United Arab Emirates vs Kyrgyzstan
The Emiratis went ahead in the 13th minute through a Khamis Esmaeel header from Ismail Matar’s corner. Kyrgyzstan bounced back shortly before the half-hour mark, Akhlidin Israilov’s pass found Mirlan Murzaev who rounded UAE goalkeeper Khalid Eisa and finished to draw his side level. Matar threatened to restore the UAE’s lead when he fizzed a shot from distance narrowly over as the first half drew to a close. After the break, Ali Mabkhout headed Bandar Al-Ahbabi’s cross inches wide of the post, before a curling Valery Kichin delivery thudded against Eisa’s crossbar with the custodian beaten. In the 64th minute, the UAE went ahead once again. This time, Mabkhout collected Amer Abdulrahman’s pass and shot the ball beyond Kutman Kadyrbekov. Tursunali Rustamov headed home a last gasp equaliser following Anton Zemlianukhin’s cross to send the match into extra-time.

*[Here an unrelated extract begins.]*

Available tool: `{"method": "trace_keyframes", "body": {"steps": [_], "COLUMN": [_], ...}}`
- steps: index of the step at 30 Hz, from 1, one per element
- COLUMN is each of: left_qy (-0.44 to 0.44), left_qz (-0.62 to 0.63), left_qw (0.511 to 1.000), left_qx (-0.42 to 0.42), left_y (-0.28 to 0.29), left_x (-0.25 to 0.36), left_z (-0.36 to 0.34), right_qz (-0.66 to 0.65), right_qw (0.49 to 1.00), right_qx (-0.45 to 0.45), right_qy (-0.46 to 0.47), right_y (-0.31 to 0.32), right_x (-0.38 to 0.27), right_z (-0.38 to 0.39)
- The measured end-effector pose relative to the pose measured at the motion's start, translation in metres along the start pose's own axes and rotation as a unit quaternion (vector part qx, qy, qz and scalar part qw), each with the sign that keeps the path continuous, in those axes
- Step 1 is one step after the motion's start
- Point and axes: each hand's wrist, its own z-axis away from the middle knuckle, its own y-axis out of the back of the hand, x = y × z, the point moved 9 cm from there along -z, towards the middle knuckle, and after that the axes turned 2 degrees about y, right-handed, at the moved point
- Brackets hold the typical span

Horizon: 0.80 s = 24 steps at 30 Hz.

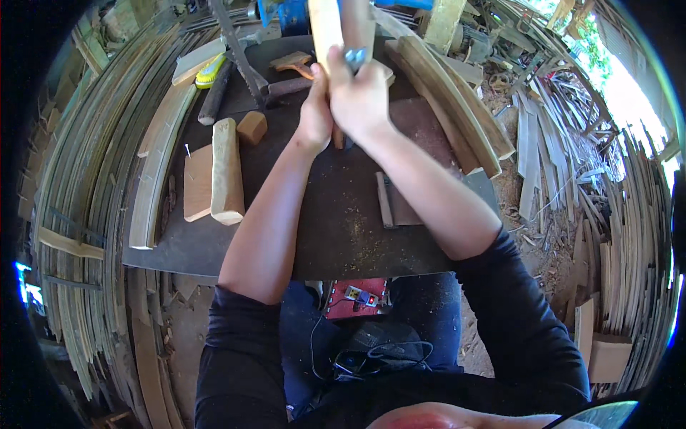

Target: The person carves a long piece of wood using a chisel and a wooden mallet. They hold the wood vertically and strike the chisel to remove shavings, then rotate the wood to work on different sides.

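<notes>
Close together over the far middle of the dark tabletop (321, 239), both my hands are closed. My left hand (314, 118) grips the lower end of a pale wooden piece (326, 27) that stretches away from me. Just right of it, my right hand (361, 100) is wrapped round a brown tool, blurred by motion, with a shiny metal part (355, 57) at the knuckles; its exact kind is hard to tell. The right thumb lies against the pale wood. Behind the wood, blue metal equipment (291, 16) is partly hidden.
Left on the table are a rounded wooden block (227, 175), a flat board (199, 184), a small wood cube (252, 128), a yellow-green brush (210, 73) and a saw blade (246, 68). Long curved boards (446, 107) lie at right. Stacked strips (78, 186) surround the table.
</notes>
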Motion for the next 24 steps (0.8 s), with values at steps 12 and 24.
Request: {"method": "trace_keyframes", "body": {"steps": [12, 24], "left_qy": [-0.016, -0.024], "left_qz": [0.052, 0.051], "left_qw": [0.998, 0.998], "left_qx": [0.017, 0.03], "left_y": [-0.006, -0.001], "left_x": [0.002, 0.001], "left_z": [-0.002, 0.0], "right_qz": [-0.065, -0.173], "right_qw": [0.997, 0.983], "right_qx": [0.045, 0.055], "right_qy": [0.009, 0.015], "right_y": [0.009, 0.023], "right_x": [0.002, -0.013], "right_z": [-0.015, -0.023]}}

Mabkhout spurned an early chance in the second minute of the additional 30, before just 60 seconds later, the striker was brought down in the area by Bekzhan Sagynbaev. Substitute Ahmed Khalil stepped up to convert the resulting penalty and put his side ahead yet again. Bakhtiyar Duyshobekov’s header then brushed the upright and Rustamov slammed a shot against the bar in the final seconds. However, the UAE held firm to seal their ticket to the last eight.

South Korea vs Bahrain
 
Mohamed Marhoon forced Korean goalkeeper Kim Seung-gyu into a dive but his effort flew wide in the fourth minute. Two minutes from the half-time whistle, Son Heung-min laid a pass to Lee Yong on the right flank, who then sent the ball into the box which was blocked by goalkeeper Sayed Shubbar Alawi, only for it to land at Hwang Hee-chan’s feet who then tapped it into the net. In the 70th minute, the Korean defenders failed to cleanly clear a corner kick, allowing Jamal Rashid to fire a shot which seemed heading into the top right corner, only for Seung-gyu to palm it out. The Korean defence was breached for the first time in the tournament when Mohamed Al Romaihi slammed the ball into the net after Hong Chul had made a last ditch clearance of Mahdi Al-Humaidan’s attempt. Hwang Ui-jo intercepted a poor back pass in added time but his attempt to curl the ball past an onrushing Alawi went wide. The tie was then subsequently forced into extra-time.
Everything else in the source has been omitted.